## [WHAT TO PRODUCE]
Your task is to find every line of the data that holds the string "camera" and copy it.

## [DATA SECTION]
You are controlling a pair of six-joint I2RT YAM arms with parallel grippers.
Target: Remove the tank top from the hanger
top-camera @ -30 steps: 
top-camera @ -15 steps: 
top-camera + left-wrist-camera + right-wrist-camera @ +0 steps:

## [RESPONSE AREA]
top-camera @ -30 steps: 
top-camera @ -15 steps: 
top-camera + left-wrist-camera + right-wrist-camera @ +0 steps:

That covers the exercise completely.